CVE-2021-22893: 
Ivanti Connect Secure vulnerability analysis and mitigation

CVE-2021-22893 is a critical authentication bypass vulnerability discovered in April 2021 affecting Pulse Connect Secure (PCS) versions 9.0R3/9.1R1 and higher. The vulnerability exists in the Windows File Share Browser and Pulse Secure Collaboration features, allowing an unauthenticated user to perform remote arbitrary code execution on the Pulse Connect Secure gateway. This vulnerability has been actively exploited in the wild (Pulse Security Blog, CERT VU).

The vulnerability is a use-after-free issue that can be triggered via a license server handling endpoint, allowing remote, unauthenticated attackers to execute arbitrary code with root privileges. The vulnerability carries a CVSSv3 base score of 10.0 (Critical) with the vector string CVSS:3.1/AV:N/AC:L/PR:N/UI:N/S:C/C:H/I:H/A:H. Notably, having the license server configuration enabled is not a prerequisite for exploitation, as the vulnerable endpoints are present regardless of whether the system is an actual license server (CERT VU).

The exploitation of this vulnerability allows attackers to execute arbitrary code on the gateway with root privileges. Attackers can bypass both single and multi-factor authentication on Pulse Secure VPN devices, establish persistence across updates, and maintain access through webshells. The vulnerability has been particularly impactful for defense, government, and financial organizations worldwide (FireEye Blog).

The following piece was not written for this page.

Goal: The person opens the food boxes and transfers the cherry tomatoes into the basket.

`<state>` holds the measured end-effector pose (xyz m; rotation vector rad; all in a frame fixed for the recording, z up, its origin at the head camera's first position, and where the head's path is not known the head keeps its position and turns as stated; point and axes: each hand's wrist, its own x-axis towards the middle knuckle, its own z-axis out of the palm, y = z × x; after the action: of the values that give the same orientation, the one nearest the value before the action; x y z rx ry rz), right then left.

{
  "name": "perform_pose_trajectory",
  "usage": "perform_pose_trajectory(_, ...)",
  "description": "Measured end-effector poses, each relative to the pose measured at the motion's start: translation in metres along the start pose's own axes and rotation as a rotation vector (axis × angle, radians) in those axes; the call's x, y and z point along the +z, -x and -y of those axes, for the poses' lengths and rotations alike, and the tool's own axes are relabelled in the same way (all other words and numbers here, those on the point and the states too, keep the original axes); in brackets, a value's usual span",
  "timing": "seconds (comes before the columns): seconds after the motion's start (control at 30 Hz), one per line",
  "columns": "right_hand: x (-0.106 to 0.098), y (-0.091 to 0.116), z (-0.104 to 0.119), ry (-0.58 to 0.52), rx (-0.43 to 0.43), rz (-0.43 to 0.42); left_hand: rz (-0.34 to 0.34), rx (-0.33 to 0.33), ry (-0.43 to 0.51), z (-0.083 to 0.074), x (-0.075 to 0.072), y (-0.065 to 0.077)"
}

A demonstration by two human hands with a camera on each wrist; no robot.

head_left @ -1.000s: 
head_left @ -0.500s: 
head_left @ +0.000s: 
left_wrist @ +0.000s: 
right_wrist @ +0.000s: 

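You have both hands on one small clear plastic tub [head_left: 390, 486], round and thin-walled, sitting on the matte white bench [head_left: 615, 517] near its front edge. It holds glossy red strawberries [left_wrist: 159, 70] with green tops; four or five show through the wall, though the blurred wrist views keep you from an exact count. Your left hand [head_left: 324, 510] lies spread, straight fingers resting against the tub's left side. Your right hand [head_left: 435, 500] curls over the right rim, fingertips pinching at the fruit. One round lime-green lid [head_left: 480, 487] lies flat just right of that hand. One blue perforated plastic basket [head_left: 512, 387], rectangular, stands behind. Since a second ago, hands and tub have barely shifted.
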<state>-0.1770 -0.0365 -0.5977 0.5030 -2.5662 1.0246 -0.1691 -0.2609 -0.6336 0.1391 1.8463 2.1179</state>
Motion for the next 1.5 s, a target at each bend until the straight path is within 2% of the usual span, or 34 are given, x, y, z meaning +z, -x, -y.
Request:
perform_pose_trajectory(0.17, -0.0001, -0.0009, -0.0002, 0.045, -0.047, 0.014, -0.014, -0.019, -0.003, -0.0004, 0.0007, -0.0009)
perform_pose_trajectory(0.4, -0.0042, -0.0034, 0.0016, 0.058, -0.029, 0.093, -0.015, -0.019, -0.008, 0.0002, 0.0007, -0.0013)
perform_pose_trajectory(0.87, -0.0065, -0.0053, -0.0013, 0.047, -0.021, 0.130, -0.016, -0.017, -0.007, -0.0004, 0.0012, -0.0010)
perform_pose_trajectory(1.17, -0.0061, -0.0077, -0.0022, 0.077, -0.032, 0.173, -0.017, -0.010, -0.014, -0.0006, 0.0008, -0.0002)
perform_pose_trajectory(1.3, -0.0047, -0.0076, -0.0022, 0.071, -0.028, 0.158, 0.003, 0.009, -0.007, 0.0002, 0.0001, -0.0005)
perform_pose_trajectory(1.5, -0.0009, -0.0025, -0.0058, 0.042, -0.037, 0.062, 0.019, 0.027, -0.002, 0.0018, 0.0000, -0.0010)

Pulse Secure released temporary mitigations through an XML file (Workaround-2104.xml) that blocks access to the Windows File Share Browser and Pulse Secure Collaboration features. The workaround blocks specific URI patterns including ^/+dana/+meeting, ^/+dana/+fb/+smb, ^/+dana-cached/+fb/+smb, ^/+dana-ws/+namedusers, and ^/+dana-ws/+metric. Organizations are advised to use the Pulse Connect Secure Integrity Tool to verify system integrity and reset all passwords in the environment. A permanent fix was scheduled for release in early May 2021 (Pulse Security Blog, CERT VU).

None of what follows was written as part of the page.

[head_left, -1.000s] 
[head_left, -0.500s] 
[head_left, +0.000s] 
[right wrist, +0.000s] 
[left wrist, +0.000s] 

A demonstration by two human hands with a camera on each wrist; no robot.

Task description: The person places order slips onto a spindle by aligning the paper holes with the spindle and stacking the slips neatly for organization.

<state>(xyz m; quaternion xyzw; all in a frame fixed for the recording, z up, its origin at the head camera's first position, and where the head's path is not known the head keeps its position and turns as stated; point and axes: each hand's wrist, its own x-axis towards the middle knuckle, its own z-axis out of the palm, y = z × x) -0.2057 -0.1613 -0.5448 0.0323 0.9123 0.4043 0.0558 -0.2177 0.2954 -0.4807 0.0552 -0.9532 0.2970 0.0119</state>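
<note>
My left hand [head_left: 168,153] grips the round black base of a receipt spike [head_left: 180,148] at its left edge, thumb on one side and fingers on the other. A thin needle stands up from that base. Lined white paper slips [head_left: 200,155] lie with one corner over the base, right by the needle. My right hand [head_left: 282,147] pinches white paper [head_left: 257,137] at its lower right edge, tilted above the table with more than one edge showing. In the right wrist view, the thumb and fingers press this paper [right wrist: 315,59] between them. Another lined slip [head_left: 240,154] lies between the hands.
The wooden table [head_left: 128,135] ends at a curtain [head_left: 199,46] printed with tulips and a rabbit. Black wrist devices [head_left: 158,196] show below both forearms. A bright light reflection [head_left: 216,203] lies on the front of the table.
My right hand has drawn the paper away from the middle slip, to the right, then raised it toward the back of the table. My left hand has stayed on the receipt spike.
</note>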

The discovery of this vulnerability prompted immediate response from the cybersecurity community. FireEye's detailed analysis revealed the sophisticated nature of the attacks and their potential attribution to state-sponsored actors. The incident highlighted the ongoing targeting of VPN devices by advanced persistent threat (APT) groups, particularly those targeting defense and government organizations (FireEye Blog, Rapid7 Blog).